Nevertheless, it is mostly pan-Blue political actors that have leveraged this claim that this is what US aims vis-a-vis TSMC are. It is probable that the pan-Blue camp–and perhaps China behind it–is hoping to undermine trust in the US through this claim, at a time of historically high US-Taiwan ties. 

This follows a recurring line of attack from the pan-Blue camp intended to sow distrust regarding America. For example, it is claimed that US weapons sales to Taiwan are mostly American foisting useless weapons that it itself does not need onto Taiwan. Likewise, the US’s continual pressuring of Taiwan to lift barriers on imports of US pork and beef–raising concerns about food safety due to the use of the growth hormone ractopamine in the US and because of the potential effects on the domestic agricultural industry–are framed as another way that the US takes advantage of Taiwan’s security needs to economically profit. 

Namely, Taiwan seeks stronger economic ties with the US–its major security guarantor in the event of a Chinese invasion–so as to increase the incentive for the US to defend Taiwan in the event of a Chinese invasion. But along similar lines, so as to inflate distrust of the US, one has also seen claims in recent times that the US plans to destroy Taiwan’s fabs in the event of a Chinese invasion or evacuate TSMC staff at the expense of the rest of the population. 

One notes that TSMC has increasingly come under fire from the pan-Blue camp as of late, with claims that TSMC chooses where to build factories in Taiwan in order to benefit the pan-Green camp by creating jobs in areas where the DPP is struggling. This would be so that DPP political leaders can tout this as an accomplishment of their leadership. 

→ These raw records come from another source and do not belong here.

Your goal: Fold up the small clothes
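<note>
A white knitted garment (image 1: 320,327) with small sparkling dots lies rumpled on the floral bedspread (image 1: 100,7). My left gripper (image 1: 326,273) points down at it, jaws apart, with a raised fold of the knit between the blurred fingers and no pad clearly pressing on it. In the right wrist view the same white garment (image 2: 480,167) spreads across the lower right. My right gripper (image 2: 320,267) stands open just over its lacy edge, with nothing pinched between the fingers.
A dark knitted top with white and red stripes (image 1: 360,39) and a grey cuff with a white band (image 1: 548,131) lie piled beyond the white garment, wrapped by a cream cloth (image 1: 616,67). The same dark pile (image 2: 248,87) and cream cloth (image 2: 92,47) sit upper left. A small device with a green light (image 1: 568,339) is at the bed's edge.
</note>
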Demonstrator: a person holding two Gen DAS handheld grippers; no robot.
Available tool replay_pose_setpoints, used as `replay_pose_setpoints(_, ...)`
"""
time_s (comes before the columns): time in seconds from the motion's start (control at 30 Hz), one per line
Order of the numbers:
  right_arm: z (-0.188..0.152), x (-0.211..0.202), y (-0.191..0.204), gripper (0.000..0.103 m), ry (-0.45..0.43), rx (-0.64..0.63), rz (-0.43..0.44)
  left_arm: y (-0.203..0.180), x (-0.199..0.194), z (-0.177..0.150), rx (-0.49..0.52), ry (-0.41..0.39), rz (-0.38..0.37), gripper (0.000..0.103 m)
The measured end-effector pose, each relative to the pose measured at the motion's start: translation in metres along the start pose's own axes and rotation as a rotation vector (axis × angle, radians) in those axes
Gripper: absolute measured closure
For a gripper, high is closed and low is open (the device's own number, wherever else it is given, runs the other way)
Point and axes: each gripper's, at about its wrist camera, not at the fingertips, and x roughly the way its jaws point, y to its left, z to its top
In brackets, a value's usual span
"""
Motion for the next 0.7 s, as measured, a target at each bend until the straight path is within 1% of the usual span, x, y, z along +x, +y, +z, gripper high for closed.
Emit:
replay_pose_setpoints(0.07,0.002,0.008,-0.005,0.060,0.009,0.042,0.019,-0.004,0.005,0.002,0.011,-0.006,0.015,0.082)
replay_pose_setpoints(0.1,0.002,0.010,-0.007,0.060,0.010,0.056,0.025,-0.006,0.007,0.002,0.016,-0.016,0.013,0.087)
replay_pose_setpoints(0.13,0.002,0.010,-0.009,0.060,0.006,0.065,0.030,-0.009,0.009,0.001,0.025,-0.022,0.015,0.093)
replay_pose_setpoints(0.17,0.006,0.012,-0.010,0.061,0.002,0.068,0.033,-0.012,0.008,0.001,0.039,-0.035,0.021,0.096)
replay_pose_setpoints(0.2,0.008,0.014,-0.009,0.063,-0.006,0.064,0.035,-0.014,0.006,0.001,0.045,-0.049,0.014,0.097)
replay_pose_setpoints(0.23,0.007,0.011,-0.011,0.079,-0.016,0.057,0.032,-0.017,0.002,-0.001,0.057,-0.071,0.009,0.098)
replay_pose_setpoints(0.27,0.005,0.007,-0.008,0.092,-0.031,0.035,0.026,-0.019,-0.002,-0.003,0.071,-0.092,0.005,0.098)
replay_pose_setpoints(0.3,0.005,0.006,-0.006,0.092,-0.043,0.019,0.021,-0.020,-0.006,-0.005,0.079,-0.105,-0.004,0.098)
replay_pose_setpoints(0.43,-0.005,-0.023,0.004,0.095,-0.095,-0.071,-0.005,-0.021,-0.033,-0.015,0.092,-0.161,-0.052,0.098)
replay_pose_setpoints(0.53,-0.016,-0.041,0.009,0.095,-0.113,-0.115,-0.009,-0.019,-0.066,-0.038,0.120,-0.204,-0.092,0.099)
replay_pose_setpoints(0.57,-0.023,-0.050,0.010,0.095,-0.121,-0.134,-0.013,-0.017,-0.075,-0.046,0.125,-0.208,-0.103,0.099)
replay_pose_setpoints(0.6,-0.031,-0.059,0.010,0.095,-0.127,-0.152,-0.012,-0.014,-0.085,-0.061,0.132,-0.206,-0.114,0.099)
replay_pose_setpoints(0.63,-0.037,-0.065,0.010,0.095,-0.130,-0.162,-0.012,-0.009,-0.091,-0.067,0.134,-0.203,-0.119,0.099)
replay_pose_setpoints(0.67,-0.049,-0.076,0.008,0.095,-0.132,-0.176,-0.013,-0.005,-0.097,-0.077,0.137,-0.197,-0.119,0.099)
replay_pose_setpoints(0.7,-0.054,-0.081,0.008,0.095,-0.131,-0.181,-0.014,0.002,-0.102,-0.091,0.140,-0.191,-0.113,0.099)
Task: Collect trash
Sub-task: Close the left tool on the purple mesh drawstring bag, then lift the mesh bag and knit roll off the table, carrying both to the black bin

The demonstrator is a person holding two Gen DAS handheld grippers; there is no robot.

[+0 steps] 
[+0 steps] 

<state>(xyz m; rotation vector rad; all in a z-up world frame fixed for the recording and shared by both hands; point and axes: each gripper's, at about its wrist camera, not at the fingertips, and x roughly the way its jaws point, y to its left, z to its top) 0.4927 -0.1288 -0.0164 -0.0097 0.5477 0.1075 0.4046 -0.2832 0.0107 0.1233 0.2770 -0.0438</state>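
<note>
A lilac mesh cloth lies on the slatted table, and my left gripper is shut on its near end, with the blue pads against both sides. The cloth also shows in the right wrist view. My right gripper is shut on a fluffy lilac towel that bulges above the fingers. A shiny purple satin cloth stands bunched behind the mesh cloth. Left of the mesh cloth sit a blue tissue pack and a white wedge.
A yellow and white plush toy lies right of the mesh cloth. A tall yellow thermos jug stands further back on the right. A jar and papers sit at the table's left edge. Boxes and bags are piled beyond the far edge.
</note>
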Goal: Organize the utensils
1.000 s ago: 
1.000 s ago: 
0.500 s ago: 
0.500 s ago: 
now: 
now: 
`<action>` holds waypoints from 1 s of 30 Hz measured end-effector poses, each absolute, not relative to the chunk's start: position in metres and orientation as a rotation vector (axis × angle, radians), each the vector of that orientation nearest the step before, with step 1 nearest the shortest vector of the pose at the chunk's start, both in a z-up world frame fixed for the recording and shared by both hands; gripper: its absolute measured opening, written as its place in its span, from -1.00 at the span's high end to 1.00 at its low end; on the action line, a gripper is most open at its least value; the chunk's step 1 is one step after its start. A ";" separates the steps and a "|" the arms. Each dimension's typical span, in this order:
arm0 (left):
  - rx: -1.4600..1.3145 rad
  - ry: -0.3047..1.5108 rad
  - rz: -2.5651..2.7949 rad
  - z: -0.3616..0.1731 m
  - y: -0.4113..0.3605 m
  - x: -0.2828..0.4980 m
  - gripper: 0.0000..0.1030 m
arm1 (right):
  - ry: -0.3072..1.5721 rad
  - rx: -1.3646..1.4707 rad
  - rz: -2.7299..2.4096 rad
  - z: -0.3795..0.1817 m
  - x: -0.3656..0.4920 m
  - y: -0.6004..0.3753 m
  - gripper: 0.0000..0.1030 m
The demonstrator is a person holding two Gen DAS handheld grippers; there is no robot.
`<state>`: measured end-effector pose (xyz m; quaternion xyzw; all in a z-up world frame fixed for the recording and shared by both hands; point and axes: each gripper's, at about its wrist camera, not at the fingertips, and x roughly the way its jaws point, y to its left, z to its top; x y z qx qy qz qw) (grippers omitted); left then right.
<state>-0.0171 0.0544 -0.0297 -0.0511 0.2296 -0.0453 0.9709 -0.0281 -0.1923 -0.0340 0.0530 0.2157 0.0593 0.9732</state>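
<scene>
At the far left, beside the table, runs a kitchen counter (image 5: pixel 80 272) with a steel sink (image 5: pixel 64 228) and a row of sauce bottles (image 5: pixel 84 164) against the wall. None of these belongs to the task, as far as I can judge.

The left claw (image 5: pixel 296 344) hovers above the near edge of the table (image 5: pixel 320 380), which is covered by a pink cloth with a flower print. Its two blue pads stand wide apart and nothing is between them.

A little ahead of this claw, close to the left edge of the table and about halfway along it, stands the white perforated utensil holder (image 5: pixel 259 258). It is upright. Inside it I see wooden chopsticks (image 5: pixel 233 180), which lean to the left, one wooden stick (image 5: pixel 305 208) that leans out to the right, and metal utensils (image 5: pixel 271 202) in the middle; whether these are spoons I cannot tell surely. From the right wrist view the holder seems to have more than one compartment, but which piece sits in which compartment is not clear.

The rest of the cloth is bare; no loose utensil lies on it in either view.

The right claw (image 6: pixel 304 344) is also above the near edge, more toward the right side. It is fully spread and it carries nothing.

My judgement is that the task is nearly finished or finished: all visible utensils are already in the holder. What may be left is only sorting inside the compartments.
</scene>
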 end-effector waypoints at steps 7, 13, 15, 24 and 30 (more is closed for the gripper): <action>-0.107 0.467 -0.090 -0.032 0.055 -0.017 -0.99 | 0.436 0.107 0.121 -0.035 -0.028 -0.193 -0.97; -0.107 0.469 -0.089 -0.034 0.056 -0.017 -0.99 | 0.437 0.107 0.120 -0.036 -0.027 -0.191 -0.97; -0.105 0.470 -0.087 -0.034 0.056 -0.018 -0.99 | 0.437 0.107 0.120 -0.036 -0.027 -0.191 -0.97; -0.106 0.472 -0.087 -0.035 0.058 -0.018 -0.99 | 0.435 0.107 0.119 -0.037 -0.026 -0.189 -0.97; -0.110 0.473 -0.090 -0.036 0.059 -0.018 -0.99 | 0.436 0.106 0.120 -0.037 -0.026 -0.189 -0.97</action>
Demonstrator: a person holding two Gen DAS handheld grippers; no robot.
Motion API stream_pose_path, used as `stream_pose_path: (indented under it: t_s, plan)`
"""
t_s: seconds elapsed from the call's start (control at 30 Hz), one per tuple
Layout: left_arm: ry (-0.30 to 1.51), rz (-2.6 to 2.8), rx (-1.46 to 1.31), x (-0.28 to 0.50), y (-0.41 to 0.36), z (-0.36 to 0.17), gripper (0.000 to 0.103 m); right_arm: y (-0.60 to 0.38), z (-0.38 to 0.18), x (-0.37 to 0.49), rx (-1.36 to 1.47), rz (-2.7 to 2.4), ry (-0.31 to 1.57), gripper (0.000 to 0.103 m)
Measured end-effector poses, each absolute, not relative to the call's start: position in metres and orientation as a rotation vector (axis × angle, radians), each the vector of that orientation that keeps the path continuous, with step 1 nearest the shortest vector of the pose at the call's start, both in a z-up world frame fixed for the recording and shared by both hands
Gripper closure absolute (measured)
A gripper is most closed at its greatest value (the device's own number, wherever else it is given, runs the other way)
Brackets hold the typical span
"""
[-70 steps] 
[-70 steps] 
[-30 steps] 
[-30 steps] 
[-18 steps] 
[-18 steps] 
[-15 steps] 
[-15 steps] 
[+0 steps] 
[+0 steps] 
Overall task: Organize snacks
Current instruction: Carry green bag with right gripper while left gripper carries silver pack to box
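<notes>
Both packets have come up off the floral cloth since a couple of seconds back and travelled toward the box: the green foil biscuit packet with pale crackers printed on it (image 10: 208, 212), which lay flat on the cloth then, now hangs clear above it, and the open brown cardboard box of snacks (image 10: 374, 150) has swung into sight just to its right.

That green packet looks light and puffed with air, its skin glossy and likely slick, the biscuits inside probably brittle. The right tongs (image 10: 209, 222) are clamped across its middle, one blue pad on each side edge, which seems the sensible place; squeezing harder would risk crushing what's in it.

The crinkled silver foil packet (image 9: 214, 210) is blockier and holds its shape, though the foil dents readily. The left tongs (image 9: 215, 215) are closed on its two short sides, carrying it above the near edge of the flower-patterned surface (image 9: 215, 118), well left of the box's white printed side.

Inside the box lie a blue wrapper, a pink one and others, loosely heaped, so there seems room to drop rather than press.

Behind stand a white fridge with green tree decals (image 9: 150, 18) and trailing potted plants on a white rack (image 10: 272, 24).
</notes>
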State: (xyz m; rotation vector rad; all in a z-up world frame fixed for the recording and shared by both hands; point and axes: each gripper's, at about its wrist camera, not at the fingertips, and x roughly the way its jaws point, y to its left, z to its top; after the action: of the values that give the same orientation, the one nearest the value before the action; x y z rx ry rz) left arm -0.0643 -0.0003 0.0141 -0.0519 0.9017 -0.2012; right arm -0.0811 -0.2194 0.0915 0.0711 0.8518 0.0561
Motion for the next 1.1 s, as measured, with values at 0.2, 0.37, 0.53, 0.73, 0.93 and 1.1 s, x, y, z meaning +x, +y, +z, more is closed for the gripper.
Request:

For its part, TSMC has sought to reassure the public that its most advanced processes will remain in Taiwan. Otherwise, TSMC founder Morris Chang has also claimed publicly on numerous public occasions that US attempts to compete with TSMC on equal grounds are doomed to failure. 

Morris Chang (right) and then-vice president Chen Chien-jen. Photo credit: Presidential Office/Flickr/CC BY 2.0

Ironically, during comments made at the opening of the Arizona fab, Chang claimed that globalization and free trade were already dead. Such claims seem far-flung, particularly when TSMC’s continued dominance in the semiconductor field today is precisely a product of globalization. Yet the construction of TSMC fabs in Arizona can also be seen as part of the give-and-take processes of globalization between nation-states, as a process of deal-making and negotiating, rather than the US seeking to immediately abandon Taiwan–even if it is clear that the US holds more cards than Taiwan in the US-Taiwan relationship. 

Indeed, it is a real concern as to whether the US would hope to divest from TSMC down the line. Moreover, TSMC’s dominance in the semiconductor field is a more recent development than many account for, meaning that its current dominance may not be eternal. That being said, Taiwan’s strategic value to the US and other regional actors lay in more than semiconductors, nor is China’s interest in Taiwan solely for its semiconductors. China claimed Taiwan long before its current semiconductor dominance and, likewise, the US also propped up Taiwan as a bulwark in the region long before that took place. 

But to this extent, the controversy may reflect that Taiwan increasingly has misgivings about the US as a reliable partner. Backlash against the construction of the Arizona fab reflects deepening anxieties about the reliability of the US as an ally for Taiwan, doubts which crept in as a product of the protectionist rhetoric of the Trump administration, but which has continued under Biden.